■ What to work on ■
The data below should be restated word for word, pictures omitted.

■ Data extract ■

· · ·

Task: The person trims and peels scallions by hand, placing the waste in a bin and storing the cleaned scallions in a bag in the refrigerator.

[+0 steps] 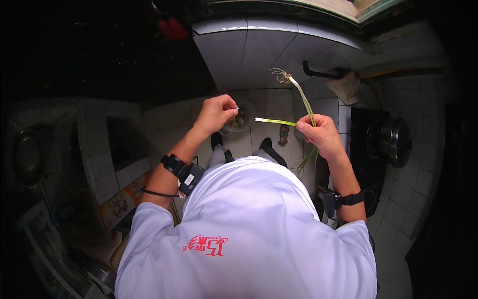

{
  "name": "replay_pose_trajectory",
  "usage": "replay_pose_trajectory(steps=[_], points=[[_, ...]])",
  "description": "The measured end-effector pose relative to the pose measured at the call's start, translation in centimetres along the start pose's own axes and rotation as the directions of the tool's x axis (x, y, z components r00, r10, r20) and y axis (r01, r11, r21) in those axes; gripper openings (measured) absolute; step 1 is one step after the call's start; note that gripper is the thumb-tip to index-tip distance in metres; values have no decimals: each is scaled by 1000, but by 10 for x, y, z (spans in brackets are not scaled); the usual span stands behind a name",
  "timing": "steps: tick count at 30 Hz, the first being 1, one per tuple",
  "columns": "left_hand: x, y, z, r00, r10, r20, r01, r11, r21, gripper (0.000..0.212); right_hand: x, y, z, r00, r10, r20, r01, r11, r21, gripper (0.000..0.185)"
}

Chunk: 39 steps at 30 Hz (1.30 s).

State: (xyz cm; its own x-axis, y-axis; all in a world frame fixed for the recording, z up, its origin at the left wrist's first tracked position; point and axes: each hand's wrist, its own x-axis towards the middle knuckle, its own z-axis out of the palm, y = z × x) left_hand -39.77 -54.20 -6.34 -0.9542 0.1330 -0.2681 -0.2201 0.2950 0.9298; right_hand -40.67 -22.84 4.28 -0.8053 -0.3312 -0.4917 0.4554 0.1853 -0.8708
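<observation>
My right hand (322, 135) grips two stalks of spring onion. One rooted spring onion (303, 96) points up and away, its thin brown roots spread at the tip. A second, rootless spring onion (276, 121) sticks out leftward with a pale, blunt end. Green leaves (310, 159) hang below the same hand. Thumb and fingers of my left hand (218, 112) are pinched together on a small pale scrap (237, 108); what it is exactly is too small to tell. Beneath that hand, a plastic-lined bin (248, 106) holds scraps, partly hidden by the fingers.
On the tiled floor, a crumpled patterned wrapper or cloth (283, 135) lies near my right shoe (266, 144). A metal pot (390, 142) stands on the dark stove top (368, 129) at right. A cloth (345, 88) hangs by a black pipe (319, 73). A dark counter (112, 59) fills the upper left.
</observation>
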Motion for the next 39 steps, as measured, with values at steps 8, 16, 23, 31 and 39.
replay_pose_trajectory(steps=[8, 16, 23, 31, 39], points=[[15, -31, 21, 963, 268, -25, -227, 860, 457, 19, -7, 0, 15, 1000, 6, 29, -7, 999, 44, 18], [27, -13, 42, 973, 233, -2, -210, 881, 423, 20, -10, -7, 12, 999, -19, 46, 20, 1000, -22, 20], [19, 6, 28, 964, 242, -115, -217, 957, 191, 21, -8, -7, 18, 999, -26, 47, 30, 997, -73, 18], [-23, 92, 16, 899, 362, -247, -434, 813, -387, 38, -9, -10, 28, 999, -32, 19, 36, 969, -245, 19], [-30, 106, 2, 959, 254, -124, -281, 809, -516, 11, -22, -24, 29, 983, -79, 165, 64, 994, 94, 23]])
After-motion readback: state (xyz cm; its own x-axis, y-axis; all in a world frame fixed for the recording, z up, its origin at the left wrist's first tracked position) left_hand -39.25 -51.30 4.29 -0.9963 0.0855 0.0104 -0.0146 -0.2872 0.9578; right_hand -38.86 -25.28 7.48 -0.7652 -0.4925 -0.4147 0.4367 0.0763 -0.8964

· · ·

■ Answer section ■
Task: The person trims and peels scallions by hand, placing the waste in a bin and storing the cleaned scallions in a bag in the refrigerator.

[+0 steps] 

{
  "name": "replay_pose_trajectory",
  "usage": "replay_pose_trajectory(steps=[_], points=[[_, ...]])",
  "description": "The measured end-effector pose relative to the pose measured at the call's start, translation in centimetres along the start pose's own axes and rotation as the directions of the tool's x axis (x, y, z components r00, r10, r20) and y axis (r01, r11, r21) in those axes; gripper openings (measured) absolute; step 1 is one step after the call's start; note that gripper is the thumb-tip to index-tip distance in metres; values have no decimals: each is scaled by 1000, but by 10 for x, y, z (spans in brackets are not scaled); the usual span stands behind a name",
  "timing": "steps: tick count at 30 Hz, the first being 1, one per tuple",
  "columns": "left_hand: x, y, z, r00, r10, r20, r01, r11, r21, gripper (0.000..0.212); right_hand: x, y, z, r00, r10, r20, r01, r11, r21, gripper (0.000..0.185)"
}

Chunk: 39 steps at 30 Hz (1.30 s).

State: (xyz cm; its own x-axis, y-axis; all in a world frame fixed for the recording, z up, its origin at the left wrist's first tracked position; point and axes: each hand's wrist, its own x-axis towards the middle knuckle, its own z-axis out of the palm, y = z × x) left_hand -39.77 -54.20 -6.34 -0.9542 0.1330 -0.2681 -0.2201 0.2950 0.9298; right_hand -40.67 -22.84 4.28 -0.8053 -0.3312 -0.4917 0.4554 0.1853 -0.8708
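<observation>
My right hand (322, 135) grips two stalks of spring onion. One rooted spring onion (303, 96) points up and away, its thin brown roots spread at the tip. A second, rootless spring onion (276, 121) sticks out leftward with a pale, blunt end. Green leaves (310, 159) hang below the same hand. Thumb and fingers of my left hand (218, 112) are pinched together on a small pale scrap (237, 108); what it is exactly is too small to tell. Beneath that hand, a plastic-lined bin (248, 106) holds scraps, partly hidden by the fingers.
On the tiled floor, a crumpled patterned wrapper or cloth (283, 135) lies near my right shoe (266, 144). A metal pot (390, 142) stands on the dark stove top (368, 129) at right. A cloth (345, 88) hangs by a black pipe (319, 73). A dark counter (112, 59) fills the upper left.
</observation>
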Motion for the next 39 steps, as measured, with values at steps 8, 16, 23, 31 and 39.
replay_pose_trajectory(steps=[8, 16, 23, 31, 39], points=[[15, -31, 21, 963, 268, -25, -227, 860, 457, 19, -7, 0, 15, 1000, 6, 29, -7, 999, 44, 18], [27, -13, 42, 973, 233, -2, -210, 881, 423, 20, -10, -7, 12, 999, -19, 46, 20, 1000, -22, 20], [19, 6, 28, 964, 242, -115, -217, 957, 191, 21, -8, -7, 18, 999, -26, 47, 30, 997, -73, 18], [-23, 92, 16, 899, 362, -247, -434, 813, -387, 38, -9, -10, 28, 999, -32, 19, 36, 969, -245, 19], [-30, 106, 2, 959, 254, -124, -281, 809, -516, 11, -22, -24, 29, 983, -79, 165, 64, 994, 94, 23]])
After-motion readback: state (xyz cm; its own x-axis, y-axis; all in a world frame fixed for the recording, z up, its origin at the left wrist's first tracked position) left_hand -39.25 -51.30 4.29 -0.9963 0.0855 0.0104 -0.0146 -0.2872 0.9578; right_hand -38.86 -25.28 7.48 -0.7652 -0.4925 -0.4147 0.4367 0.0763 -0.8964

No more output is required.